Lewis thinks about lying, about saying she means nothing to him, but he feels as if an eye is rolling through the corridors of his mind and he must dim the lights and close the doors on it. He removes from his mind any thoughts of Clark. In defense, he focuses all his attention instead on the grain of the wood in the floor, how much it looks like the whorl of a fingerprint. For the moment that is all he knows.

“I understand,” Lewis says and he feels the eye retreat, releasing him. He realizes only then that he is crumpled on the floor, like a boneless pile of clothes.

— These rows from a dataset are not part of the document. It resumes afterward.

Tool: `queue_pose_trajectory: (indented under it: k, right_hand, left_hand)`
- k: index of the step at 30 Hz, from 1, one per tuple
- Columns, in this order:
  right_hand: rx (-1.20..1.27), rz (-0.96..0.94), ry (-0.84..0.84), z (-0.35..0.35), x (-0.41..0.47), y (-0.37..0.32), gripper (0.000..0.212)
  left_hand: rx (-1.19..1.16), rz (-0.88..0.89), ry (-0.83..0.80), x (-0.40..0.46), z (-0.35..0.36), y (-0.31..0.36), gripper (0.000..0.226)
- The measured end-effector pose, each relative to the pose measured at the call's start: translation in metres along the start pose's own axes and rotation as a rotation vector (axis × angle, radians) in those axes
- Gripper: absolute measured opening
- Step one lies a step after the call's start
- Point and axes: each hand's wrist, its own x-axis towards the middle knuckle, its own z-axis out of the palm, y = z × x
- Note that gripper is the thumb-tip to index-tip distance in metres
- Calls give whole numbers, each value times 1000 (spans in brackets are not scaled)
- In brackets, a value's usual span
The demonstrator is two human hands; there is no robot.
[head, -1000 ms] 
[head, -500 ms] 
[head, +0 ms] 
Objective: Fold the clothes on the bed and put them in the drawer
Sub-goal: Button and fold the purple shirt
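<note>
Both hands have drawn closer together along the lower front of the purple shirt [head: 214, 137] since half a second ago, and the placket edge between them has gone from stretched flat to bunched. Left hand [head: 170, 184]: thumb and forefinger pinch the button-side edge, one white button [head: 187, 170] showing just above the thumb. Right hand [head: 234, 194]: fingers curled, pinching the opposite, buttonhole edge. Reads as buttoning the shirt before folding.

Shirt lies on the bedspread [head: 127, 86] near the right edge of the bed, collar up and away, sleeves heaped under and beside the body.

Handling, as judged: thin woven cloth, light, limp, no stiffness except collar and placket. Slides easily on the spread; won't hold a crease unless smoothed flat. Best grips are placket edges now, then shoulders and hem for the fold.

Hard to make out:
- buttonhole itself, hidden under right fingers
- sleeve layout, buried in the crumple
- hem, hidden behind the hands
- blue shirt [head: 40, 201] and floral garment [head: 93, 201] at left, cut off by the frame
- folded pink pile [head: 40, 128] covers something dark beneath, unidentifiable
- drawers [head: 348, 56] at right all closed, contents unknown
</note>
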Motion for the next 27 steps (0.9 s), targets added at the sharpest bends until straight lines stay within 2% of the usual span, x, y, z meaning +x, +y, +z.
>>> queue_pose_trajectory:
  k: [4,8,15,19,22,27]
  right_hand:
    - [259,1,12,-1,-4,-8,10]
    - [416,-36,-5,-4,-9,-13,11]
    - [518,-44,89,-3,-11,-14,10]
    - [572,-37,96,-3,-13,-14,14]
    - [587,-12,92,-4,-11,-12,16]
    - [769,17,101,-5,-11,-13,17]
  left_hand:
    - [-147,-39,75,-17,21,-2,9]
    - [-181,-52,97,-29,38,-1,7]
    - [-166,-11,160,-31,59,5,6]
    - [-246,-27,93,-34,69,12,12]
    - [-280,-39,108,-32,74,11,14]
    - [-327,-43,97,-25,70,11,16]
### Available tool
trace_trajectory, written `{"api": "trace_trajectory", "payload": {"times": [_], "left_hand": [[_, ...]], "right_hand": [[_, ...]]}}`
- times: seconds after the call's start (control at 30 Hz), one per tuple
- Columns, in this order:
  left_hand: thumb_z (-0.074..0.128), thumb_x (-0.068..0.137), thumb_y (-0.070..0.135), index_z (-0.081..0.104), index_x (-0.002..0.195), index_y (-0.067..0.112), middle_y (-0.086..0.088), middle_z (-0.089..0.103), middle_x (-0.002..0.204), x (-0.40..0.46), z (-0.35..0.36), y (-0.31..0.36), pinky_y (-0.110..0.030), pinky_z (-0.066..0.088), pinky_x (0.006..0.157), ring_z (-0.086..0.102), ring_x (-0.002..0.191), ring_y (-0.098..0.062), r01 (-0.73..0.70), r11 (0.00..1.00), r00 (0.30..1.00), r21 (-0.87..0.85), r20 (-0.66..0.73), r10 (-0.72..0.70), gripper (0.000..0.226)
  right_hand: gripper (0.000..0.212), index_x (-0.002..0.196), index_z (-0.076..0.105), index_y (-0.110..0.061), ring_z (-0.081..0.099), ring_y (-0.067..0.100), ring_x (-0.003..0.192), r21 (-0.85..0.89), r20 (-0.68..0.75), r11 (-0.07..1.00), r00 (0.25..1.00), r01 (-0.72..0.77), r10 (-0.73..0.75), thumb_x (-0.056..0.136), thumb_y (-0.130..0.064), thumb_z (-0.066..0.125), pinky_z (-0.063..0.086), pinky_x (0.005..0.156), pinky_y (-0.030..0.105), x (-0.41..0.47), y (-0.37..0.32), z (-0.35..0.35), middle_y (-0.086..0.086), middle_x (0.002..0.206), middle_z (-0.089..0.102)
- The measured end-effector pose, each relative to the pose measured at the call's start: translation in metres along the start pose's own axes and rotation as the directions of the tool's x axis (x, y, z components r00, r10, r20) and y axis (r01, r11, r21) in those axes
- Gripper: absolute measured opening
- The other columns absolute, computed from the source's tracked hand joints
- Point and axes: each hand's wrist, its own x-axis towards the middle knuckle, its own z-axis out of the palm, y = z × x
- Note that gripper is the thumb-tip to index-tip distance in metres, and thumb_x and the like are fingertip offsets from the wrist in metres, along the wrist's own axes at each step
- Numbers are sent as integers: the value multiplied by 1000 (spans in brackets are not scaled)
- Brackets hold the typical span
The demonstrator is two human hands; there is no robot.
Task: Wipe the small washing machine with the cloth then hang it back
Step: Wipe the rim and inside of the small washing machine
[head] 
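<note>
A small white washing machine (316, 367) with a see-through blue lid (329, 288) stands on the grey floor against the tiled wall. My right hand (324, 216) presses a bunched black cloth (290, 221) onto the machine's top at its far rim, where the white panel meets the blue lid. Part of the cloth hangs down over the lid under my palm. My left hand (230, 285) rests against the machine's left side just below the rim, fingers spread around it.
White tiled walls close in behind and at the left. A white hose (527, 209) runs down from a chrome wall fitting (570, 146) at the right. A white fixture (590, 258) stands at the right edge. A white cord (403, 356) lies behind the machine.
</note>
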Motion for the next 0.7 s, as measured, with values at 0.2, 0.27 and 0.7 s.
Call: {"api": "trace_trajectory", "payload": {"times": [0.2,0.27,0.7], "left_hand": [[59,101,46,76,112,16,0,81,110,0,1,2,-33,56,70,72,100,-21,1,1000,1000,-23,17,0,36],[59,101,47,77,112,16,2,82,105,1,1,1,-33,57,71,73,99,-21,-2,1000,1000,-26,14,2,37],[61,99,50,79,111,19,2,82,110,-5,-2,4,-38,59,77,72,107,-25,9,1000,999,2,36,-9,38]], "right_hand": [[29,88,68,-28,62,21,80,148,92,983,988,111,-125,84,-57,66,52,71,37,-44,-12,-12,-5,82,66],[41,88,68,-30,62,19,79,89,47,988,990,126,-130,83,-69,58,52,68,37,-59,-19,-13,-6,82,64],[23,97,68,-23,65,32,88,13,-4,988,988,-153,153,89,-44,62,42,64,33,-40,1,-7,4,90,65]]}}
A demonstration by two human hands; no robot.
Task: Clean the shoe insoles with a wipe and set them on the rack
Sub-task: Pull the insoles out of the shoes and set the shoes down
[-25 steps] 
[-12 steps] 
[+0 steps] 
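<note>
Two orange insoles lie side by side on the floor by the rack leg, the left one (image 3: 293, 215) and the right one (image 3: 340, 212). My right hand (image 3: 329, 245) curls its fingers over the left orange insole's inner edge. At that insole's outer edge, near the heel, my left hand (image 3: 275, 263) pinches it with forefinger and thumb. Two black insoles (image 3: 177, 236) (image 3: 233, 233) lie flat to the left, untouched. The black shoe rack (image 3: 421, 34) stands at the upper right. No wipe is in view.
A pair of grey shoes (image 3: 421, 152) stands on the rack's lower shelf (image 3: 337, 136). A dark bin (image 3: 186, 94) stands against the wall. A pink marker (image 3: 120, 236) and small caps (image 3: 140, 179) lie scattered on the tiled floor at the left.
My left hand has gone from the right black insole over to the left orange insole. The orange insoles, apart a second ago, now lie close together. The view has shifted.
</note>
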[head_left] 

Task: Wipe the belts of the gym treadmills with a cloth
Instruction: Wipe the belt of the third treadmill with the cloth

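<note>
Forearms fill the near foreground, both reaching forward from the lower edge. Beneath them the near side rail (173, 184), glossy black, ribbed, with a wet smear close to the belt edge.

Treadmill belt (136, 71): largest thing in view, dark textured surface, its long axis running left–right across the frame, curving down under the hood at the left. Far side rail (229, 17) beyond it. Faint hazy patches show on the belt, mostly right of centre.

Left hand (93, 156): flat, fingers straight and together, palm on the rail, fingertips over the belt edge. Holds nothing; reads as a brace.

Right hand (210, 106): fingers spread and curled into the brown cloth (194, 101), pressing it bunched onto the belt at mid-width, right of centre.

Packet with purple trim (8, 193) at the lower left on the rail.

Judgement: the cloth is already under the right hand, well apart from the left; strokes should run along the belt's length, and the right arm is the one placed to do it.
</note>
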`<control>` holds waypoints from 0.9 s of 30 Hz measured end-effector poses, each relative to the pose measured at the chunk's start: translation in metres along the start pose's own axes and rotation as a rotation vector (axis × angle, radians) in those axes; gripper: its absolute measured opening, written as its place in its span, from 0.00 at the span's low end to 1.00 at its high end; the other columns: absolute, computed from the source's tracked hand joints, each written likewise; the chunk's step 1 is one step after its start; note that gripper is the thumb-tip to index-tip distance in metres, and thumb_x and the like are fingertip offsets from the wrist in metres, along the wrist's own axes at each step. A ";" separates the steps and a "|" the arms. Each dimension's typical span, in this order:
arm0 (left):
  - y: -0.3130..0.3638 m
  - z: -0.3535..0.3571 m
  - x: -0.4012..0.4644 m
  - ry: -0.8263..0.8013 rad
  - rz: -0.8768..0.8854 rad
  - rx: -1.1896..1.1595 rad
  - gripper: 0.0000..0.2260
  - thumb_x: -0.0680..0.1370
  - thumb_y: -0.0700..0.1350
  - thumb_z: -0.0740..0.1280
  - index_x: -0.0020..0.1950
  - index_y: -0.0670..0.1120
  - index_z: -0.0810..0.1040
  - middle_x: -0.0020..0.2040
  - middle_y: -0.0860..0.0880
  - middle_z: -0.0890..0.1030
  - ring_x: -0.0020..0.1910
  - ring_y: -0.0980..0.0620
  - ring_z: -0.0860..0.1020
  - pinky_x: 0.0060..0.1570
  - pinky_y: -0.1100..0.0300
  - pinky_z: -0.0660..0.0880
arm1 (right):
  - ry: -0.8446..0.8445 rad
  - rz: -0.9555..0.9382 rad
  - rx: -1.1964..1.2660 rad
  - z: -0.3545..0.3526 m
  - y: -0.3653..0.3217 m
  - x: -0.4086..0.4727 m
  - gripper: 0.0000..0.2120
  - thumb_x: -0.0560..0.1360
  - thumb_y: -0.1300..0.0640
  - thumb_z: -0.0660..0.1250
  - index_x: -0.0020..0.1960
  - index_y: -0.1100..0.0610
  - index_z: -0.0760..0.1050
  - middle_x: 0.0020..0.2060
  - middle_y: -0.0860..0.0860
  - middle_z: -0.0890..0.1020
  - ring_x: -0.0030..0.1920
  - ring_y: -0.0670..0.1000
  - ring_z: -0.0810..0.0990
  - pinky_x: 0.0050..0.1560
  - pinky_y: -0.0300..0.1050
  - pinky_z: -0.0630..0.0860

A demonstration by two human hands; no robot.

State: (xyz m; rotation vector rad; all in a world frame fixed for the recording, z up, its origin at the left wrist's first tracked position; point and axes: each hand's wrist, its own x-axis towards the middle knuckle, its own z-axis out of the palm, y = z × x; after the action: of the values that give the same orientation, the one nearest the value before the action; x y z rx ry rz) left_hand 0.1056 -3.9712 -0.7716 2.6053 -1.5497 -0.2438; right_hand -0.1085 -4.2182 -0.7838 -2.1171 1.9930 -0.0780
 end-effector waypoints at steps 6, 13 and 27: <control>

He reaches into his pocket—his habit from long ago, when he would seek comfort in his snuffbox—and finds not a silver tin but a wooden case. The coffin-shaped one containing the vial. He transferred it there when they left their bags in the cove. He didn't want to leave it behind, thinking it too valuable and dangerous. How easy it would be to snap its top, shake its contents into the coffee cup beside him. He wonders how much time would pass before Burr began coughing, before his fever spiked. He wonders how long it would take for the infection to work its way through all of Astoria. A viral infection that would wipe away the human infection.

It is then that a thunderclap sounds, though only a few clouds spatter the sky. They all hunker down. A crack runs through the window. A book falls from the shelf. Outside, down the hill, a bloom of fire, a plume of smoke. The aftermath of a bomb. A concrete building crumbles in half, opening its dark, gaping center. The noise of the explosion lengthens as it orbits the town.

Burr has risen from his chair and stands by the window. Lewis can sense his anger, but it is momentarily directed elsewhere. “It's those goddamned women again,” he says.

Now. Now would be the time. To crack the container, to twist open the vial, to dose his coffee.

Then he hears a crying. The boy stands in the doorway. The boy with the cleft palate and the marbles. His cheeks are wet with tears. He runs to Burr and clings to his leg and the old man pats him and says, “There, there. Nothing to be afraid of. Just some bugs that need to be squashed.”

Boys. Girls. Men and women. The innocent and the terrible alike. If he shook out the specimen and infected Burr, this is what Lewis would be destroying. Then he would indeed be playing God. He will have to find another way.

Outside, with every passing second, the smoke blackens and thickens. Then comes a second explosion, farther away than the first, that jangles the cups on their saucers.

The wrinkles in Burr's face seem to multiply when he turns from the window. “I'm needed elsewhere. Which will give you some time to think about this,” he says, with a voice with a lot of teeth in it. “Adapt. Or face extinction.”